:: Try it ::
Word for word, restate the lines of the data below between those holding "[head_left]" and "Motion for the", inclusive; pictures do not belong in the copy.

---------- Provided records ----------

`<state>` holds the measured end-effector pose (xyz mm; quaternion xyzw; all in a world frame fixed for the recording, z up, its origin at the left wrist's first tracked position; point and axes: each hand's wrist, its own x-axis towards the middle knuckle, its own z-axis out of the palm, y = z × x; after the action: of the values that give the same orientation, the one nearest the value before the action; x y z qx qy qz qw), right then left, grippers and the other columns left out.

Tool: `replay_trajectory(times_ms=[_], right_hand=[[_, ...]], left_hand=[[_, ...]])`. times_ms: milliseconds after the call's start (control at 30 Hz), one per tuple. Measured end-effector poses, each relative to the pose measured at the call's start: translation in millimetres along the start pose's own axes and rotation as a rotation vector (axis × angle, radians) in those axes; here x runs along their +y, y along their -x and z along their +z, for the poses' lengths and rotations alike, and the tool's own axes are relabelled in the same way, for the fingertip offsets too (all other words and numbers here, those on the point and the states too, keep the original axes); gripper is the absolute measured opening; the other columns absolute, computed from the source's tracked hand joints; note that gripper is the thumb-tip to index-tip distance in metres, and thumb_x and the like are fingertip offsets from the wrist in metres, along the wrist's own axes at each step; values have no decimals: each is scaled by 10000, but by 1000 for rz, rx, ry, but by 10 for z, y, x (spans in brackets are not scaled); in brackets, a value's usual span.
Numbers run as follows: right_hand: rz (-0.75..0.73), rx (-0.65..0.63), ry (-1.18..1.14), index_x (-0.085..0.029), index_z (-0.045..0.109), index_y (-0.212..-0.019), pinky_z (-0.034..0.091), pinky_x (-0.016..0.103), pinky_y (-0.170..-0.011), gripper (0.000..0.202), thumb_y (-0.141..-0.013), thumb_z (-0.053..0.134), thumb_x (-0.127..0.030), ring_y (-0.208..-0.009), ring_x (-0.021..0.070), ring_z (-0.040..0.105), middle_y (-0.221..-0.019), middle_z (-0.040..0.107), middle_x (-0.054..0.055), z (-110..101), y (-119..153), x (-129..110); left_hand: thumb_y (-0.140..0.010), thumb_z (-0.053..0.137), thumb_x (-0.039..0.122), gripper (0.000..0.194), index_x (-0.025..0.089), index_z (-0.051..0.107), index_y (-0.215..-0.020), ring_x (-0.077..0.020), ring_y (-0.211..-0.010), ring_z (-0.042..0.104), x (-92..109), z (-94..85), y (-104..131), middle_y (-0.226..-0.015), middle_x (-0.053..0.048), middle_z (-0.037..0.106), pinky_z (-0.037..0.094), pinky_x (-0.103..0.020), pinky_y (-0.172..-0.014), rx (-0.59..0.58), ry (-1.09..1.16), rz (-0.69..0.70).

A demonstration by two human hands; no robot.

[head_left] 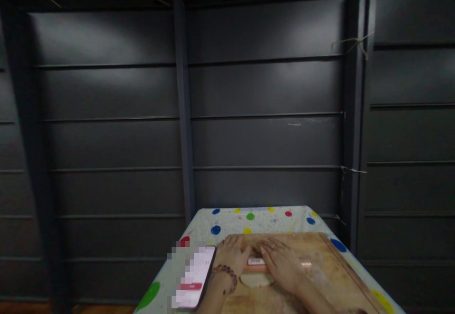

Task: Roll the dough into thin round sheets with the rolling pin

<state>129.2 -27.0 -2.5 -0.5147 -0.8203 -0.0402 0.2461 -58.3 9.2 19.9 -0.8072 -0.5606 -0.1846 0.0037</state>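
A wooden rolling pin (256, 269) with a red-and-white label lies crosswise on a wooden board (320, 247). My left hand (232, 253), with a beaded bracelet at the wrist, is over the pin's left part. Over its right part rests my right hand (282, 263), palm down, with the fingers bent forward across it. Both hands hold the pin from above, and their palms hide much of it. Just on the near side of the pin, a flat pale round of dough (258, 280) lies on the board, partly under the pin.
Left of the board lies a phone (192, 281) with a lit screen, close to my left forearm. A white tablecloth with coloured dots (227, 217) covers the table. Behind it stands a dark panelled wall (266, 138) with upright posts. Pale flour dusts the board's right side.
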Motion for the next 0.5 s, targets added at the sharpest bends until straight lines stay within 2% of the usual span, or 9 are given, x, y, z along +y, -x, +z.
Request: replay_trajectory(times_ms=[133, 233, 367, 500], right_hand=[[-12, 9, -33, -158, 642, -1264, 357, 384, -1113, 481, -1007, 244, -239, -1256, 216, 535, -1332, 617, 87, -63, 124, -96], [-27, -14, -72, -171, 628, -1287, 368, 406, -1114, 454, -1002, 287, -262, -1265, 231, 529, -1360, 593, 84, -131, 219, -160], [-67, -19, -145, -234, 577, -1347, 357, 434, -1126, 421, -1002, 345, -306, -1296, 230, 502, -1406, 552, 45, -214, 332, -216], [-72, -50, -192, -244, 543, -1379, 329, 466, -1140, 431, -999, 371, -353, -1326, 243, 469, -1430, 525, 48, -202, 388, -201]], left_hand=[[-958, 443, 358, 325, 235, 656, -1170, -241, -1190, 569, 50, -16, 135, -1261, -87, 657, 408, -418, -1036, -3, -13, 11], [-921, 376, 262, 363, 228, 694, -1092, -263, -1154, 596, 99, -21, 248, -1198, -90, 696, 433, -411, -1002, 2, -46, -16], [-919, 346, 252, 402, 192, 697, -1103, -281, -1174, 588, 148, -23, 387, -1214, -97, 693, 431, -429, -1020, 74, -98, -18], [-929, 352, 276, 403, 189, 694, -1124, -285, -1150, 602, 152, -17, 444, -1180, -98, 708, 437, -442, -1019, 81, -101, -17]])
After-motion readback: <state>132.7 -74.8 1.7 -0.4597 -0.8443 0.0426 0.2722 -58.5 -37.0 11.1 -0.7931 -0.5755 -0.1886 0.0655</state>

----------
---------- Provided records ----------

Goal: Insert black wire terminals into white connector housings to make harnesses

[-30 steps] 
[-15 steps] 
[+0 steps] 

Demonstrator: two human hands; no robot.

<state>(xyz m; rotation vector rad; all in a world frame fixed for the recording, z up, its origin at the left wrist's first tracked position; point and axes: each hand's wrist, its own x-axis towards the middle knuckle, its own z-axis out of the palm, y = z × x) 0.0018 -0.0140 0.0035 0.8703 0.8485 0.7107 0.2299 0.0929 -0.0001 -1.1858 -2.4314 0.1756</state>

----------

:: Result of the task ::
[head_left] 

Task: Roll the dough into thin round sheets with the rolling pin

<state>129.2 -27.0 -2.5 -0.5147 -0.8203 -0.0402 0.2461 -58.3 9.2 19.9 -0.8072 -0.5606 -0.1846 0.0037</state>
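A wooden rolling pin (256, 269) with a red-and-white label lies crosswise on a wooden board (320, 247). My left hand (232, 253), with a beaded bracelet at the wrist, is over the pin's left part. Over its right part rests my right hand (282, 263), palm down, with the fingers bent forward across it. Both hands hold the pin from above, and their palms hide much of it. Just on the near side of the pin, a flat pale round of dough (258, 280) lies on the board, partly under the pin.
Left of the board lies a phone (192, 281) with a lit screen, close to my left forearm. A white tablecloth with coloured dots (227, 217) covers the table. Behind it stands a dark panelled wall (266, 138) with upright posts. Pale flour dusts the board's right side.
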Motion for the next 0.5 s, targets added at the sharpest bends until straight lines stay within 2% of the usual span, or 9 are given, x, y, z along +y, -x, +z.

Nothing remains to be added to the response.